Got into the car today to drive to work and Radio 4 was on. I was about to turn it off, when I was captivated by the story… The reason I was about to turn it off was because of the impact listening to the this programme in the morning was having on me. There was so much negativity, so much cynical point-scoring, so little respect from the interviewers, who have become mini-celebrities in their own right!
I was arriving at work in an aggressive frame of mind!! So, no R4 news in the morning for me, until this morning…
There was a story about schools appointing writers in residence (why not take 4 mins 40 secs to listen to it here link). After a cynical introduction, John Humpries asked William Fiennes, head of the charity First Story, to talk about it. He spoke about working with young people, and how they thought that to write, they had to write books like Harry Potter or the Da Vinci Code.
He said that he started with the young people by being really practical, helping them to discover that they had something interesting to say, getting them to find value in their own stories, that their own stories were valuable in their own right, and worth writing about.
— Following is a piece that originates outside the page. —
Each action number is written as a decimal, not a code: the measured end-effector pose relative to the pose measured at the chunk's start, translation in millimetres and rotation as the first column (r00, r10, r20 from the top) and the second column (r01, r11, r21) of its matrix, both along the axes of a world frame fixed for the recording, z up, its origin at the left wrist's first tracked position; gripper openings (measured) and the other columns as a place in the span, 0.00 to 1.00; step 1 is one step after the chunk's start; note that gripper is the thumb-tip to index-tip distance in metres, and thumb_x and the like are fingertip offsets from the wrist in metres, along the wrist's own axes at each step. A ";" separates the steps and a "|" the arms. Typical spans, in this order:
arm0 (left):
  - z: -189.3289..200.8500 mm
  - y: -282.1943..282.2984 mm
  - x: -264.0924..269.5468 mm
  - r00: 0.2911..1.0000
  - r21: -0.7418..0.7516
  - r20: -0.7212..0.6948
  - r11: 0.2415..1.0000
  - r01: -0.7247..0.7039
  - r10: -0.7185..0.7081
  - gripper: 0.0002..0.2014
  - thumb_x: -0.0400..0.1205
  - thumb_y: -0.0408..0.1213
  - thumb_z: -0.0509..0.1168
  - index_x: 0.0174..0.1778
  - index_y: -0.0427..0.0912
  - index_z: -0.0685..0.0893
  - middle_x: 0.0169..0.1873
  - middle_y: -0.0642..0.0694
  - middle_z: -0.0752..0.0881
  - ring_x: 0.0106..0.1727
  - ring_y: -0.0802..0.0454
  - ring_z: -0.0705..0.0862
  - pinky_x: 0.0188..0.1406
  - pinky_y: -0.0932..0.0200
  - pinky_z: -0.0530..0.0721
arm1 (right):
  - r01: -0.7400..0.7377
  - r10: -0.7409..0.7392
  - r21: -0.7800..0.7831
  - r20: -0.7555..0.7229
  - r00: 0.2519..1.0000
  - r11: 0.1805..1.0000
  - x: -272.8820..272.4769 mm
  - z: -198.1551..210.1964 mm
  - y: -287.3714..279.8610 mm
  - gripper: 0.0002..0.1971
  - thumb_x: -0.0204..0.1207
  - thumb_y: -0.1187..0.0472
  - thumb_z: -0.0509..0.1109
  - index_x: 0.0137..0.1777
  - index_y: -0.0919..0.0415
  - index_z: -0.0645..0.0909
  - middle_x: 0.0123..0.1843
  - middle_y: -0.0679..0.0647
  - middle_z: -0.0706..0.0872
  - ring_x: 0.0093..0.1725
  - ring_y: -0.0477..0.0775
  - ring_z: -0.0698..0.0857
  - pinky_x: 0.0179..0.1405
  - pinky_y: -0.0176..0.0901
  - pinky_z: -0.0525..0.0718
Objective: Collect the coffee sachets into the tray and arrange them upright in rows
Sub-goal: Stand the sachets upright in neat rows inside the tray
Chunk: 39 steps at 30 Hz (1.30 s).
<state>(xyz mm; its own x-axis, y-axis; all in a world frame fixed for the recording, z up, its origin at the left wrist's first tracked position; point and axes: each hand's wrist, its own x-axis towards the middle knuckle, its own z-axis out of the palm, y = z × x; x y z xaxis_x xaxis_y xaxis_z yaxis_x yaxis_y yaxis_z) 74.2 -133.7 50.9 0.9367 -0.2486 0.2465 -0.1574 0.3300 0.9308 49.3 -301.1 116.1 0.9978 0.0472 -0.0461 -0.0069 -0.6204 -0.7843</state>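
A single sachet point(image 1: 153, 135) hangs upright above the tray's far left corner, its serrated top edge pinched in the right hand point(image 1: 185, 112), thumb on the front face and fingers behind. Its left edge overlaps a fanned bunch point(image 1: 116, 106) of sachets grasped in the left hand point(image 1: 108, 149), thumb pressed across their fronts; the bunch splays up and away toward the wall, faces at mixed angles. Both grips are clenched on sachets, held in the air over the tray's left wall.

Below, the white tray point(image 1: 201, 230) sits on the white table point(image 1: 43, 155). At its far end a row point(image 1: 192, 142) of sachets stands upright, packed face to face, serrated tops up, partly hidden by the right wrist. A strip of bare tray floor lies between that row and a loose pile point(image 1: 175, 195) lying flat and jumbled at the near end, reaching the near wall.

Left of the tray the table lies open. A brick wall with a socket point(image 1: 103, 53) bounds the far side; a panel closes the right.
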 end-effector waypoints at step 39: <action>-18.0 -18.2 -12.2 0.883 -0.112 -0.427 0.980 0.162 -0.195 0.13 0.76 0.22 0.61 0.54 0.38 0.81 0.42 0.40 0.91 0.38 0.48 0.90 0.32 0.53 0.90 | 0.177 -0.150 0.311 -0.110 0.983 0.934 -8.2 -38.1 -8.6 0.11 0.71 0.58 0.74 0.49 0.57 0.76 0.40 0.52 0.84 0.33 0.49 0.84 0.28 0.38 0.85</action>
Then a young woman, Esther Nicholls, a sixth form student at Cranford Community College, spoke – and John Humpries invited her to read a part of her story ‘…no time to read it all’ (kind of laugh) ‘but can you read some?’ I wonder what would have happened if she had read it all?
Anyway she began telling her story, about her childhood with her grandfather in Germany, the birth of her baby brother, winters with relatives in Germany. it was wonderful.
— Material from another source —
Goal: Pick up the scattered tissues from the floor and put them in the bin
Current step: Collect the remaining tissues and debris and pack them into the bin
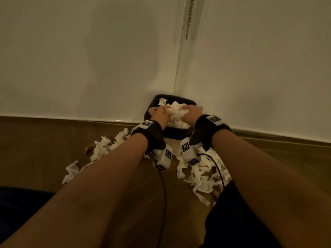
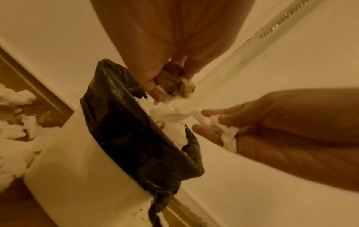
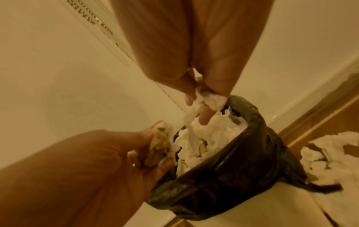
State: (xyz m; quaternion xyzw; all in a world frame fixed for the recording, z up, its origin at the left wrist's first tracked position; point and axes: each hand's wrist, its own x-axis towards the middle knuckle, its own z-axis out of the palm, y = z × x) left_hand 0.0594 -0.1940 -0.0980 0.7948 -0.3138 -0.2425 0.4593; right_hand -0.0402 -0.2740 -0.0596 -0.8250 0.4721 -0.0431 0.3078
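Left hand (image 1: 158, 113) clutches brown-stained tissue wad (image 2: 172, 80); right hand (image 1: 191, 113) pinches white tissue (image 3: 210, 98), both over lined bin (image 1: 176, 134). Tissues light, soft, tearable; grab by bunching.

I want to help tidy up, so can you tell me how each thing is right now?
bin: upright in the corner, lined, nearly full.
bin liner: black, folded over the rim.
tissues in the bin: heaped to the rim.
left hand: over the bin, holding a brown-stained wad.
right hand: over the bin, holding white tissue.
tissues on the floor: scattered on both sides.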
I remember… she began a series of paragraphs … remembering her baby brother wrapped up in the cold, with tears streaming from his bright eyes ‘across blazing cheeks’ which captured the joy of the moment, and brought the bright crisp winter morning right into my car!
She went onto explain how this had helped her – that she realised that her own story had value, and it was worth writing about. ‘This has taught us to find our own voice.’
How many of us hold back because we are afraid that what we have to say is not significant? That we need to find something to say that ‘fits’ or has worth, or even is ‘profound’.
What this young woman teaches us is that we all have a voice, something unique to say or contribute. So, what’s your unique contribution today?